In theory, these laws are meant to prevent straw buyers. If people can only buy one gun per month, they can't make a living off of buying guns for prohibited people.

However, we also know that straw buys account for only a tiny percentage of the guns that end up in criminal hands. What's more, most of them are purchased for the prohibited party by friends or family, not career straw buyers. For example, a guy gets his girlfriend to buy him a handgun because he can't pass the background check.

Few are buying a ton of firearms for illegal sale.

Instead, criminals get them largely through theft. They steal them or buy one from someone else who stole it.

So really, these laws are billed as preventing black market buyers, but those guys aren't an issue. What this does is keep regular folks from buying guns.

"But why would you need to buy more than one gun a month anyway?"

Well, "needs" doesn't factor into anything. Why do you need to comment on everyone's X thread? Why do you need to share your relationship baggage on Facebook? You don't, but you have a right to do so and no law should try to interfere with that right.

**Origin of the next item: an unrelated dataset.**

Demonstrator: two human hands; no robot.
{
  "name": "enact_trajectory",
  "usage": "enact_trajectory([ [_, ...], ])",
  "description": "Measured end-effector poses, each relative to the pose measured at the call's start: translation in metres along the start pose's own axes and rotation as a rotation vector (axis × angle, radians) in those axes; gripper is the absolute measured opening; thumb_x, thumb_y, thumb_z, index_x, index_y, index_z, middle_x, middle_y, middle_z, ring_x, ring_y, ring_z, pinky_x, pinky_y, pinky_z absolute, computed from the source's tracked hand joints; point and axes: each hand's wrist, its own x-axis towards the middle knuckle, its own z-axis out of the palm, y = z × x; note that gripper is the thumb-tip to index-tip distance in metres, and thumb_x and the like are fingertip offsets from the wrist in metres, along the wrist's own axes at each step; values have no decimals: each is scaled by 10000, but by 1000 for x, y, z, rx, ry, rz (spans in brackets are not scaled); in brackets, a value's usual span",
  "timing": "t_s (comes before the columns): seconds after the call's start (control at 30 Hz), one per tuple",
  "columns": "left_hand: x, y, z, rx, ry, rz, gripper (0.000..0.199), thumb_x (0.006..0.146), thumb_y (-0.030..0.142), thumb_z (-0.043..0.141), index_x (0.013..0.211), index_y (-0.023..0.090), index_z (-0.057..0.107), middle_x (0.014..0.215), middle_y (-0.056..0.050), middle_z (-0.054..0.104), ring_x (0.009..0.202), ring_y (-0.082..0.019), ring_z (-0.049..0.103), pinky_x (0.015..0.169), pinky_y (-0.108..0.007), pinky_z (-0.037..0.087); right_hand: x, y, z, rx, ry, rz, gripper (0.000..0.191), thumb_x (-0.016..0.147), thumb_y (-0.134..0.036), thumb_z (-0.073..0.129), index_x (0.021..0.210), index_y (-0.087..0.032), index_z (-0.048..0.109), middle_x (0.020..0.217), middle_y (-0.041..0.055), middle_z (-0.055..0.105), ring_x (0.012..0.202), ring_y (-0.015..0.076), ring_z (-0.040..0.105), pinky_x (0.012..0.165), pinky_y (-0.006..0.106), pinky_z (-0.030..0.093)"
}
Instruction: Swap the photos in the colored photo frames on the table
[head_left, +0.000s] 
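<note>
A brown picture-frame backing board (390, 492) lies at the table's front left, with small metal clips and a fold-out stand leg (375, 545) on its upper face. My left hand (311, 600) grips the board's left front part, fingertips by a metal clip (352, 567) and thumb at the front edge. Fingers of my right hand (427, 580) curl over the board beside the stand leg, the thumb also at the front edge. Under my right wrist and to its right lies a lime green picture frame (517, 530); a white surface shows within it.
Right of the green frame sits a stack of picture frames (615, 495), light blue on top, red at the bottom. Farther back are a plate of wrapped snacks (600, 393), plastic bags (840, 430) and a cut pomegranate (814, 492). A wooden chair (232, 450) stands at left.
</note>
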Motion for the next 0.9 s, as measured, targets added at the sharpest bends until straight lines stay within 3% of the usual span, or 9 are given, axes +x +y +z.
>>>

But for the sake of argument, let's assume a man decides it's time to get back into hunting. He hadn't been since he was a kid, but now his own son is of age and it's time to build those memories. Hunting season is right around the corner, but he has to buy two guns, one for him and one for his son. Under New Jersey's law, he can't. Someone is going to have to sit out for at least a month until he can buy another gun.

What if he decides he wants to shoot three-gun competitions? As the name implies, you kind of need more than one gun for that.

Maybe your neighborhood is starting to get a little rougher than you're comfortable with, so you want to buy a handgun to carry now that you have a concealed carry permit, but you also want one for the house so your partner can protect themselves when you're not there.

The list goes on and on.

However, the main reason these laws need to die is they do nothing except interfere with the exercising of people's rights. That's as wrong as a law can get, and it's time these laws went away forever.